◆ Assignment ◆
Transcribe exactly the span of lines that begins the records and ends with the line holding "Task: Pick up", both boundary lines included.

Source records
********

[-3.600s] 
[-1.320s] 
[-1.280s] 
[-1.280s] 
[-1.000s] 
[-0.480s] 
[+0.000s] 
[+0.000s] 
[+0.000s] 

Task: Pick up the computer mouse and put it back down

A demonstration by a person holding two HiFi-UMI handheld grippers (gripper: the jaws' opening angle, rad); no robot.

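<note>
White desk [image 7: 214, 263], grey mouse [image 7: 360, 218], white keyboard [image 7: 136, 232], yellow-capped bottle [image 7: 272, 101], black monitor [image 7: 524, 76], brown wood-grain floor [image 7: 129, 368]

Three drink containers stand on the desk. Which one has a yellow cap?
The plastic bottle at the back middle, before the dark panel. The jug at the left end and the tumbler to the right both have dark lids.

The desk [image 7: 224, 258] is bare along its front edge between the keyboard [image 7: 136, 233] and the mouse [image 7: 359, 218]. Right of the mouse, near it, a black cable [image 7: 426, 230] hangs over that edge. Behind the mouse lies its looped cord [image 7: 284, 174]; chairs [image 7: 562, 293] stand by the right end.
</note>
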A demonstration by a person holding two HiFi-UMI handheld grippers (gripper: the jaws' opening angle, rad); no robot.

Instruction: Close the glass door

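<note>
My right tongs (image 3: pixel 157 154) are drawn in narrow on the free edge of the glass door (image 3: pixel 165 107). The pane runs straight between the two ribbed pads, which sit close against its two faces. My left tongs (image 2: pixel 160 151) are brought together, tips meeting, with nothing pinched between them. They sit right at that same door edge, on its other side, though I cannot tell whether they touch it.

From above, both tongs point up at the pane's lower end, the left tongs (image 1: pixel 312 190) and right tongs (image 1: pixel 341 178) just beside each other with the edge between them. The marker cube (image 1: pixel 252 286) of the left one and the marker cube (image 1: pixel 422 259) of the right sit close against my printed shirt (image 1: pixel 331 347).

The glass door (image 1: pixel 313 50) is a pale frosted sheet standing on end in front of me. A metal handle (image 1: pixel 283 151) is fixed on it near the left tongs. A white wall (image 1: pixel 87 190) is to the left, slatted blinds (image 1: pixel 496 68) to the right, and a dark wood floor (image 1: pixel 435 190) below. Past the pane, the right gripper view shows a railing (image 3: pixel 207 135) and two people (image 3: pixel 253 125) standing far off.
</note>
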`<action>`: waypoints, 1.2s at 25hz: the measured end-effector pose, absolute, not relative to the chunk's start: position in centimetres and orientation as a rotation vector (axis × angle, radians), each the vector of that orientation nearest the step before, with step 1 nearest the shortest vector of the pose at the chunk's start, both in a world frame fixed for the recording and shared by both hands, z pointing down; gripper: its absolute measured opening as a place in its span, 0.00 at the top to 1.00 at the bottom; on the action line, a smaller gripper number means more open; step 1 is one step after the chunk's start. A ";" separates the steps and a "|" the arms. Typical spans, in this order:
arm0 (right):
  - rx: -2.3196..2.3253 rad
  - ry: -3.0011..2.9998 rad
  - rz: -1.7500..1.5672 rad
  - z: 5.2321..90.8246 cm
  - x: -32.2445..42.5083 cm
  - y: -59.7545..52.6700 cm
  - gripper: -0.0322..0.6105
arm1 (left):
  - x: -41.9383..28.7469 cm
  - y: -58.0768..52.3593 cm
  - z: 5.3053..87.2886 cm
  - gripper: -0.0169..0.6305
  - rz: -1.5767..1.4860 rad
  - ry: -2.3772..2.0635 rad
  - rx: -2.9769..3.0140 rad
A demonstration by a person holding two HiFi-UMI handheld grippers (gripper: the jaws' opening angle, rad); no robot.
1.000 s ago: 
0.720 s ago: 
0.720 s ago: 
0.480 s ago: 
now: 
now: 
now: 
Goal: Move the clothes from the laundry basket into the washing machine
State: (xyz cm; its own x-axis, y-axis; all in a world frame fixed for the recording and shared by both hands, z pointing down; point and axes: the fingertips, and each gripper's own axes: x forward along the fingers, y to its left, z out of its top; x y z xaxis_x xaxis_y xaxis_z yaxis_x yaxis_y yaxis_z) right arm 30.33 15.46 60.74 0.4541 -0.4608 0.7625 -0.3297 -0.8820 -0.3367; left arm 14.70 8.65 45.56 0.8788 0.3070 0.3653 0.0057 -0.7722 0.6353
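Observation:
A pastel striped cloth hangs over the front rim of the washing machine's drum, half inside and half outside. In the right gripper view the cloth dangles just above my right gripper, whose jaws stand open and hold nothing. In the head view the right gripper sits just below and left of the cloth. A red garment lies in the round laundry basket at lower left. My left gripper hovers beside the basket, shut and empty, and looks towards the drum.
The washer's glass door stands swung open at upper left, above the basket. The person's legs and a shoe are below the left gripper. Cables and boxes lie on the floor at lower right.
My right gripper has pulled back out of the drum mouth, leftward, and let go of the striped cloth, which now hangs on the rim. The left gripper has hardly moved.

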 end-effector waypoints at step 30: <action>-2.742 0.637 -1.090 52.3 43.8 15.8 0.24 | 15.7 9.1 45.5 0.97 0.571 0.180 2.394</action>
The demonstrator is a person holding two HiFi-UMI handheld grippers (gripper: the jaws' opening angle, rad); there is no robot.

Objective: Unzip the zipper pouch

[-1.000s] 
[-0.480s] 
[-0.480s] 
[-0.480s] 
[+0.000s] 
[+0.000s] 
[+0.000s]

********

◆ Your response ◆
[-3.600s] 
[-1.320s] 
[-1.280s] 
[-1.280s] 
[-1.000s] 
[-0.480s] 
[+0.000s] 
[+0.000s] 
[+0.000s] 

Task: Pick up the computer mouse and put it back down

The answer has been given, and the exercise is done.